In [None]:
import numpy as np
import pandas as pd
import matplotlib.pyplot as plt
import seaborn as sns

In [None]:
train = pd.read_csv('../input/titanic/train.csv')
test = pd.read_csv('../input/titanic/test.csv')
train = train.append(test)

In [None]:
train

# Exploratory Analysis

In [None]:
train.info()

In [None]:
import missingno as msno
msno.bar(train, color='darkblue')

* Three columns need engineering: Cabin, Embarked and Age
* We will try to fix them in the best possible way we can 

# Cabin Column 

In [None]:
train['Cabin'].value_counts()

In [None]:
train['Cabin'].fillna(0).value_counts()

1. It seems that there are many missing values (687) 
2. We will have to drop this column as there seems to be no rrelevance of this column to predict survivors.  

In [None]:
train.drop('Cabin', axis=1, inplace=True)

# Embarked Column

In [None]:
train[train['Embarked'].isnull()]

In [None]:
train['Embarked'].fillna('Unknown', inplace=True)

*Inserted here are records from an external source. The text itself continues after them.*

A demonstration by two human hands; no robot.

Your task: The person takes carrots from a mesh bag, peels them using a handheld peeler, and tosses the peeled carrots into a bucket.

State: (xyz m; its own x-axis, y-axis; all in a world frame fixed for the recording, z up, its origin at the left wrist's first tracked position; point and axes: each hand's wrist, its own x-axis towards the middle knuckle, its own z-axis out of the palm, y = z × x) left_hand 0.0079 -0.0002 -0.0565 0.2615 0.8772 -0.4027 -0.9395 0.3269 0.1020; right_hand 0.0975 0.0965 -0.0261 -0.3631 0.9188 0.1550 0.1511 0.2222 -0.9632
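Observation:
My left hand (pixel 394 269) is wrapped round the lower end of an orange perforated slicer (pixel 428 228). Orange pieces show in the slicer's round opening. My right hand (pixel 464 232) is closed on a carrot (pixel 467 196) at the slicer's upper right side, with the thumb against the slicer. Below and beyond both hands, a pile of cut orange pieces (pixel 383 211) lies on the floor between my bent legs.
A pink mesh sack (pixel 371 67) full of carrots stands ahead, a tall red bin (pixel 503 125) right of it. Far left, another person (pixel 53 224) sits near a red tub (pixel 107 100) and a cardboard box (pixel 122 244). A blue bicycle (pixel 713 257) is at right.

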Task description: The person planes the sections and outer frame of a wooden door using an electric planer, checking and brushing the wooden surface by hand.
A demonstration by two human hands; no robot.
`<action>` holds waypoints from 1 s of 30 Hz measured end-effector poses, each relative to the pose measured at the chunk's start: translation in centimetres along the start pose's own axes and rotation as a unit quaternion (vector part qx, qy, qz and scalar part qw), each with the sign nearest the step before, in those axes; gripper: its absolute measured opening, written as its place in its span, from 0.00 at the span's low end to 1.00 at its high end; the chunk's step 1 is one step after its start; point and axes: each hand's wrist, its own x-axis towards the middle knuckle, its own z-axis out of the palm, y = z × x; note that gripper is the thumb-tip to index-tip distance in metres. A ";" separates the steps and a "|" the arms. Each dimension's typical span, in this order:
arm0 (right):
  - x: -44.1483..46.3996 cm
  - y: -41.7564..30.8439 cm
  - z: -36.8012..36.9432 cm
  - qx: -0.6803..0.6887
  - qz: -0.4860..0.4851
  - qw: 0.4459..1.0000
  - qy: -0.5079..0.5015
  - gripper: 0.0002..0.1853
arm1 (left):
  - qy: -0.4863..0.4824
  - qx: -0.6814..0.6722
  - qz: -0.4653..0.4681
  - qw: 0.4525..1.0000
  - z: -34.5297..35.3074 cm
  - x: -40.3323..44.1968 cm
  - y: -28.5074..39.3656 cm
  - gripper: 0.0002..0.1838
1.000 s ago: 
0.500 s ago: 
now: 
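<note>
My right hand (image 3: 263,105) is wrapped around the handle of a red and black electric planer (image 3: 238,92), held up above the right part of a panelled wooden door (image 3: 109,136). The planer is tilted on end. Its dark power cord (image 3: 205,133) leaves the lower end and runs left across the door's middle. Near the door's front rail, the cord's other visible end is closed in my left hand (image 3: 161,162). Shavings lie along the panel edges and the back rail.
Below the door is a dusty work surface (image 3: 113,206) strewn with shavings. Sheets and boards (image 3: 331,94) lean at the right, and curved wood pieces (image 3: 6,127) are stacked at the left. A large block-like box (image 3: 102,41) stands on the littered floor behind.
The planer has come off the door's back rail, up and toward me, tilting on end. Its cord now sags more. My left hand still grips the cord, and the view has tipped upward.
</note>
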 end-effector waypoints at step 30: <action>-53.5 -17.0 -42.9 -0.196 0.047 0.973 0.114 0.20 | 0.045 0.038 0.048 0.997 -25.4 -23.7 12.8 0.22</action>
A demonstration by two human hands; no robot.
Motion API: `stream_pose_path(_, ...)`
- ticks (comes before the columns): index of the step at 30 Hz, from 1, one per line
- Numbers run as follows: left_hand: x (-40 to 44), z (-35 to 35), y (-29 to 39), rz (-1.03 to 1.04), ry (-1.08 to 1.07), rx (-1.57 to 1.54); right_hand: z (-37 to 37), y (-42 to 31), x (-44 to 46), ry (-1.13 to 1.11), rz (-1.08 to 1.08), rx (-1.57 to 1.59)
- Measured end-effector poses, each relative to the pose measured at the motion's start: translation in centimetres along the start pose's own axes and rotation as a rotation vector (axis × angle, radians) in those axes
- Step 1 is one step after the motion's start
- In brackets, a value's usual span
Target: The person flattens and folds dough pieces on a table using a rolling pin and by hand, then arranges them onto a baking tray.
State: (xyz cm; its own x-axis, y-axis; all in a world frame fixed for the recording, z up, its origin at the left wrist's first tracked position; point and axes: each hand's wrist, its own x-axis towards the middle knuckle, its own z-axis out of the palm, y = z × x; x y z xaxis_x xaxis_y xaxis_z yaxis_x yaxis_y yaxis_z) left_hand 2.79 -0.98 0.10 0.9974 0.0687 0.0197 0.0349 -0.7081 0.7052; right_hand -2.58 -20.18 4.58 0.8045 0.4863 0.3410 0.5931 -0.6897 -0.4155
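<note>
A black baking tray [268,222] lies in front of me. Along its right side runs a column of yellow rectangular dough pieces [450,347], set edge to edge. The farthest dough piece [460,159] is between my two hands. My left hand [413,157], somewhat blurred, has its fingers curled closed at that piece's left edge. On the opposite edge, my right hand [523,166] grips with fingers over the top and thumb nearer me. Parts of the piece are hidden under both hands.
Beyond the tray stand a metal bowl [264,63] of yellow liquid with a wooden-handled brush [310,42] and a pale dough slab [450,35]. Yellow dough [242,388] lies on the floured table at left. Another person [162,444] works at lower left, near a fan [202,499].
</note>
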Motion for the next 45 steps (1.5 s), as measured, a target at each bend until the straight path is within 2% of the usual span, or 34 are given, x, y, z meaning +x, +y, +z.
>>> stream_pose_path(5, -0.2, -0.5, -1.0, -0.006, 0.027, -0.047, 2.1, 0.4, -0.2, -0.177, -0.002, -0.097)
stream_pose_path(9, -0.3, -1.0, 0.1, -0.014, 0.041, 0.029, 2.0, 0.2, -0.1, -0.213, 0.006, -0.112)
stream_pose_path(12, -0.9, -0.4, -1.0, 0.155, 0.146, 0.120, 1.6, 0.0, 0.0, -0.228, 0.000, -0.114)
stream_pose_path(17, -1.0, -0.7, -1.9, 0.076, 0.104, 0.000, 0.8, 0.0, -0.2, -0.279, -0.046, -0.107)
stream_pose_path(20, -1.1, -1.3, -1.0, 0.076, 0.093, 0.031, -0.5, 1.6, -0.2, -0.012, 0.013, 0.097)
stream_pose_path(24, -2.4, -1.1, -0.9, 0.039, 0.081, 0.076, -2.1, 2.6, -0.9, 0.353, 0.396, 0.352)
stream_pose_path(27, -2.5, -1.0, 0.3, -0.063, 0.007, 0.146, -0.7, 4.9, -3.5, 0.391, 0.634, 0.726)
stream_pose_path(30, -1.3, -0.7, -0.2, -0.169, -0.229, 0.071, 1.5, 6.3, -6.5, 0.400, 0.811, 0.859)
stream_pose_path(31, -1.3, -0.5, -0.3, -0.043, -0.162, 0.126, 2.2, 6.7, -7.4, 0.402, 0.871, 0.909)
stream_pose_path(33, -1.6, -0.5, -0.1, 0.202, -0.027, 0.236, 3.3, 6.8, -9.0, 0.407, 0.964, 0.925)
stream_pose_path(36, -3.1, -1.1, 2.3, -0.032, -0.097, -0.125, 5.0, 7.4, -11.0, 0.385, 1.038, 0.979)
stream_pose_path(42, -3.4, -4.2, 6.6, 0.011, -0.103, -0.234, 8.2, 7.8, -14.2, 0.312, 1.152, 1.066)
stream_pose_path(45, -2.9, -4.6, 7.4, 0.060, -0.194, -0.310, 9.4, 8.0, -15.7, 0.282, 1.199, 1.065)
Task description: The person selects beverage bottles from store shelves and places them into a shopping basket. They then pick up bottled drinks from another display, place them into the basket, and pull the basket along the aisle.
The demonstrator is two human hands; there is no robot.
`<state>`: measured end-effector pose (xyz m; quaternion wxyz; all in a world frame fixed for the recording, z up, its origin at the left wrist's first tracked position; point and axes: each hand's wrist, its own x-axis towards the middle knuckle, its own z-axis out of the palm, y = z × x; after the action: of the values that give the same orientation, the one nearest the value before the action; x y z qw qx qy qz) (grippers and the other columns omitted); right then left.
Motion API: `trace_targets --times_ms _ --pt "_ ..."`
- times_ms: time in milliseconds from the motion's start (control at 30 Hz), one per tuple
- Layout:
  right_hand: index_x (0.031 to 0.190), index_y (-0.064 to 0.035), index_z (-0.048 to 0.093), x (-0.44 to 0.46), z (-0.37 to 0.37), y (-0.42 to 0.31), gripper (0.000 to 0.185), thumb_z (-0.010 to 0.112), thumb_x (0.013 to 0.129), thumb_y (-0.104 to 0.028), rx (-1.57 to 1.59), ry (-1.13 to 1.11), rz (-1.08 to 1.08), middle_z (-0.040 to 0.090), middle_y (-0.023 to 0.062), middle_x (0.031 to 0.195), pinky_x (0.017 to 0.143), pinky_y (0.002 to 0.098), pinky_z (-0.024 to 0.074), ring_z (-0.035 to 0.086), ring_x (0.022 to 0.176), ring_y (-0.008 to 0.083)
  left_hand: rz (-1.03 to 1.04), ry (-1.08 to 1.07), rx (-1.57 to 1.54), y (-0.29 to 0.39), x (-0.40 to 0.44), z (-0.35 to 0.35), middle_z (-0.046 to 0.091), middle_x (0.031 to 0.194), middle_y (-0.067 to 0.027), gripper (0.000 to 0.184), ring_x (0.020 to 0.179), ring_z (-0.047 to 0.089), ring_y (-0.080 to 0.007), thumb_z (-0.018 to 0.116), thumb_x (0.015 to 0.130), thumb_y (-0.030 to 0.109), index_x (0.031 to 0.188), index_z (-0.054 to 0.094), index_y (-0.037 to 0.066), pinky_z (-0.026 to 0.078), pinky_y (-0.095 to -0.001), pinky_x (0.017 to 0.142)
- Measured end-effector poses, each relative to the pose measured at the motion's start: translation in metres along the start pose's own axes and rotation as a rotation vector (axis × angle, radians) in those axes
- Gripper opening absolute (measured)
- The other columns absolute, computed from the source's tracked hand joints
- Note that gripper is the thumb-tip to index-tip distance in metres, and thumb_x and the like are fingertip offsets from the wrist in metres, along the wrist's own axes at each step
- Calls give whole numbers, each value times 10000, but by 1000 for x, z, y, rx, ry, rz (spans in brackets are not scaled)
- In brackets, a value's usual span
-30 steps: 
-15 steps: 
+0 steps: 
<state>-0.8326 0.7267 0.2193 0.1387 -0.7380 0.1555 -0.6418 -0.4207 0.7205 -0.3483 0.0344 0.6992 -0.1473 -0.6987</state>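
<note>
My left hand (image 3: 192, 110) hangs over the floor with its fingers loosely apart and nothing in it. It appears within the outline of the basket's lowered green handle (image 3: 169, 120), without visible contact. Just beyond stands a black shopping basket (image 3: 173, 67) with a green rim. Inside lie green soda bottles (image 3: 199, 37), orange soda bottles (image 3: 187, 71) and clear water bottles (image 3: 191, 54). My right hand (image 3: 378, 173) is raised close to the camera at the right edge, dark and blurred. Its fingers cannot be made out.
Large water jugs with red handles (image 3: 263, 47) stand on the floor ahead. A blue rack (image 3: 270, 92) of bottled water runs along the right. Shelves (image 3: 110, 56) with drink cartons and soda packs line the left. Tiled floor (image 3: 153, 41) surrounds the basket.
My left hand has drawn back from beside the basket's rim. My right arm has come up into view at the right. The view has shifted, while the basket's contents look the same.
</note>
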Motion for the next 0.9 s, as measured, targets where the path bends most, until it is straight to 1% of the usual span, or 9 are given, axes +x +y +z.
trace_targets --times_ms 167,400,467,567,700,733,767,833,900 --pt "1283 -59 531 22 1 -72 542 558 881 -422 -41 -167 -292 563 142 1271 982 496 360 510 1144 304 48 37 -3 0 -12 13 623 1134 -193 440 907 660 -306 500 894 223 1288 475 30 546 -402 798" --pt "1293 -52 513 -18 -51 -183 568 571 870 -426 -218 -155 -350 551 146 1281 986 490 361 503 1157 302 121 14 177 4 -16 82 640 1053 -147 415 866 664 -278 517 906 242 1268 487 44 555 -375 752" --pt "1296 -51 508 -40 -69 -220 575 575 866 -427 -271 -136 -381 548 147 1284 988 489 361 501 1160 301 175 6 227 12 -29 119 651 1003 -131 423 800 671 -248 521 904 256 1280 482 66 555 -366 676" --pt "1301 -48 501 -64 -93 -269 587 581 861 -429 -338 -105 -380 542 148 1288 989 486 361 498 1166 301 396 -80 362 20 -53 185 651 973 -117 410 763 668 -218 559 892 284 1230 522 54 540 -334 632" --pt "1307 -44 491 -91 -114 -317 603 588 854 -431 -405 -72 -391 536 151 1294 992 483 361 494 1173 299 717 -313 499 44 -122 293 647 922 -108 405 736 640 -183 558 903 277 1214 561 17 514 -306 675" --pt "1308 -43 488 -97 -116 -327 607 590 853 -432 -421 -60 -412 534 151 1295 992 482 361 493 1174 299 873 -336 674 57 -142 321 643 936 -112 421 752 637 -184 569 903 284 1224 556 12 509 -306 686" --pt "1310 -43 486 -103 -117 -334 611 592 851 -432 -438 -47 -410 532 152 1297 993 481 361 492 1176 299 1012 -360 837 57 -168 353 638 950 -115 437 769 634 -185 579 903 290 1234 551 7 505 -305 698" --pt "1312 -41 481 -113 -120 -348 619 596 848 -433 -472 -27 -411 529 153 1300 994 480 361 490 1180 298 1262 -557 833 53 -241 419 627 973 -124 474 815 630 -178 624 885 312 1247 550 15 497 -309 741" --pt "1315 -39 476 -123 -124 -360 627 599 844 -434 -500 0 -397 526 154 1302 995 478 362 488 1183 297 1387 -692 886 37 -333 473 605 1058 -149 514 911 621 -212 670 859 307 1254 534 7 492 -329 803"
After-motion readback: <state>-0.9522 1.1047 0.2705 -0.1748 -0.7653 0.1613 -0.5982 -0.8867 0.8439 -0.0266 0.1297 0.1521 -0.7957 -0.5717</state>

* Filling Embarked column with unknown as there are only two rows. 
* We will not drop the column as there are sufficient rows to keep them in our analysis. 

# Age Column

In [None]:
train[train['Age'].isnull()]

In [None]:
train.groupby(['Pclass', 'Sex']).mean()

In [None]:
def impude_age(cols):
    Age=cols[0]
    Pclass = cols[1]
    Sex = cols[2]
    if pd.isnull(Age):
        if Pclass == 1 and Sex =='male':
            return 41
        elif Pclass == 1 and Sex =='female':
            return 34
        elif Pclass == 2 and Sex =='male':
            return 31
        elif Pclass == 2 and Sex =='female':
            return 29
        elif Pclass == 3 and Sex =='male':
            return 27
        else:
            return 22
    else:
        return Age

In [None]:
train['Age'] = train[['Age', 'Pclass', 'Sex']].apply(impude_age, axis=1)

* Age had some of the missing values.
* These were filled in using a special formula
* This formula took into account the PClass and Sex Column to define the missing age
* For example a person with PClass of A and Sex 'Male' will have the average of 41
* 41 came from the groupby that we performed earlier right before the formula above

In [None]:
msno.bar(train, color='green')

* Checking to see if all the columns are now equal
* Seems like everything is fine here

In [None]:
train.drop(['Name', 'Ticket'], axis=1, inplace=True)

* Dropping these columns as they do not carry any significance.

In [None]:
from sklearn.preprocessing import LabelEncoder
le = LabelEncoder()
train['Sex'] = le.fit_transform(train['Sex'])
train['Embarked'] = le.fit_transform(train['Embarked'])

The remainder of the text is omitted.